Distilling Unsigned Distance Function for Surface Reconstruction from 3D Gaussian Splatting¶

Conference: CVPR 2026
Paper: CVF Open Access
Code: None
Area: 3D Vision
Keywords: Unsigned Distance Function (UDF), 3D Gaussian Splatting (3DGS), Knowledge Distillation, Open Surface Reconstruction, Surface Prior

TL;DR¶

This work distills a "local patch UDF teacher" (pre-trained on synthetic algebraic surfaces) into a lightweight student UDF optimized alongside 3DGS. By employing band-limited distillation near the surface and weighting based on visibility/geometric confidence, it stably reconstructs open surfaces with boundaries and thin structures from multi-view images, achieving SOTA Chamfer Distance on DF3D and DTU.

Background & Motivation¶

Background: Reconstructing surfaces from multi-view images typically involves learning an implicit distance field and extracting a mesh. Signed Distance Functions (SDF) combined with differentiable volume rendering (e.g., NeuS, Neuralangelo) can reconstruct fine, watertight surfaces. Recently, 3D Gaussian Splatting (3DGS), an explicit representation with real-time rasterization, has been combined with implicit surface modeling to significantly improve efficiency.

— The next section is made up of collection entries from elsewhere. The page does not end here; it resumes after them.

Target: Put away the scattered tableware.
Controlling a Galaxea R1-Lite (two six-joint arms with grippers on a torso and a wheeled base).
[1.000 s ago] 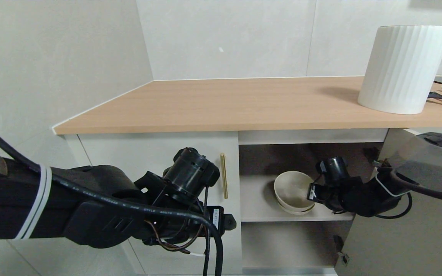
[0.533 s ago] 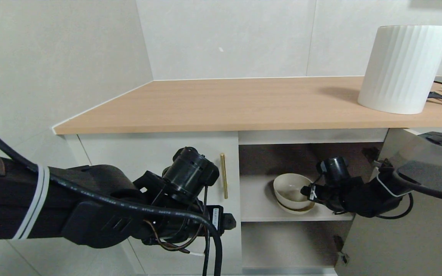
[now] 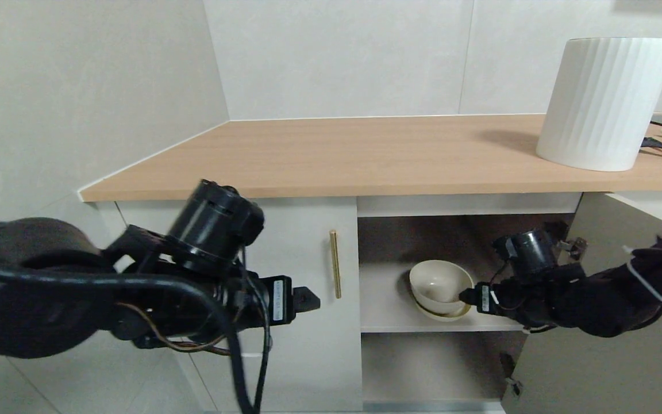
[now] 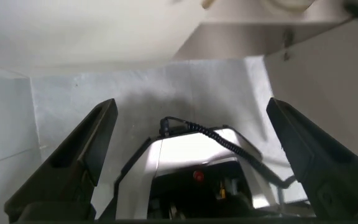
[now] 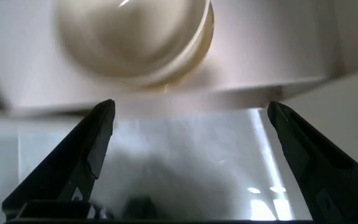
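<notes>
Bowl [image 3: 438, 284]: upright on the shelf [image 3: 388, 313], just beyond the right fingertips, no longer tilted.
Right gripper [image 5: 188, 115]: fingers spread wide, empty; has drawn back off the bowl.
Left gripper [image 4: 191, 112]: fingers wide apart, empty; higher than before.

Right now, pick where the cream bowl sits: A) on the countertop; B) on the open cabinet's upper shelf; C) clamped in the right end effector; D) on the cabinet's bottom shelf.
B: the bowl rests on the upper shelf, outside the open right end effector.
</notes>
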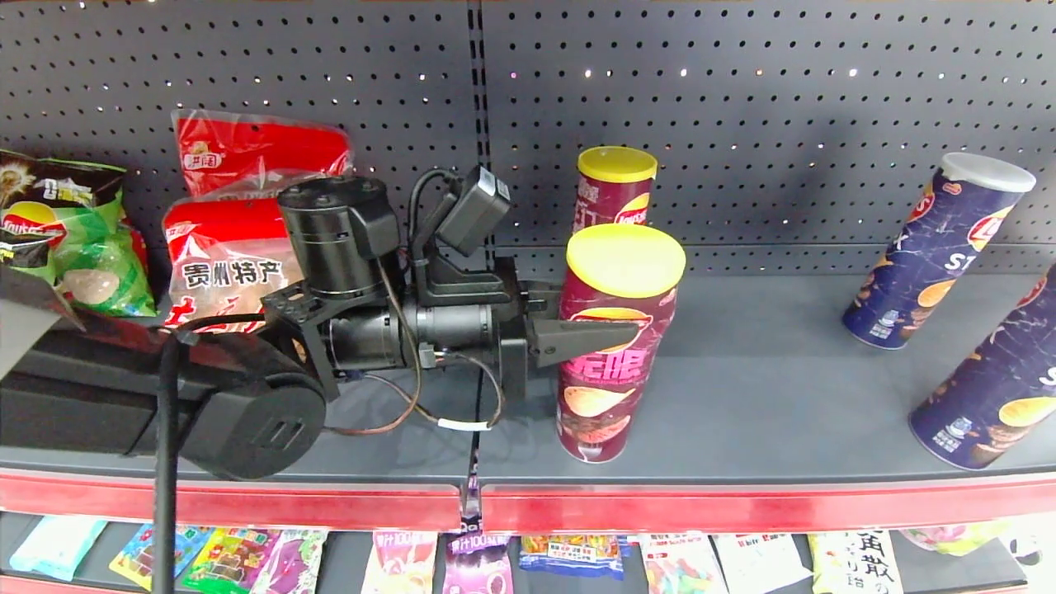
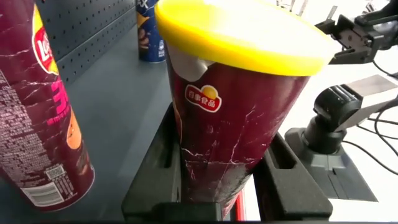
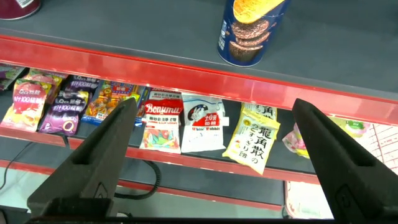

Limitations of Prior Work: SDFs rely on "inside/outside" sign partitioning, assuming a closed, watertight surface. This fails for shapes with boundaries, holes, thin sheets, or partial scans (e.g., clothing straps or openings). Unsigned Distance Functions (UDF) represent the distance to the surface without global signs, naturally representing open geometries. However, learning UDFs from multi-view images is much harder than learning SDFs: ① There is no ground-truth surface for supervision, requiring reliance on indirect multi-view photometric consistency sensitive to occlusion/lighting; ② The gradient of a UDF is ill-defined exactly on the surface, rendering regularization terms like eikonal or normal alignment (which depend on near-surface gradient smoothness) ineffective.

Key Challenge: Most existing UDF methods (NeRF-based are slow; 3DGS-based like GaussianUDF) use gradient priors to constrain the UDF when ground-truth is absent. However, since the gradient on the true surface is ill-defined, this mismatch produces noisy, biased gradients, leading to unstable training, over-smoothing, and loss of high-frequency details. GaussianUDF also lacks explicit local geometric reasoning, relies on global optimization, and converges slowly.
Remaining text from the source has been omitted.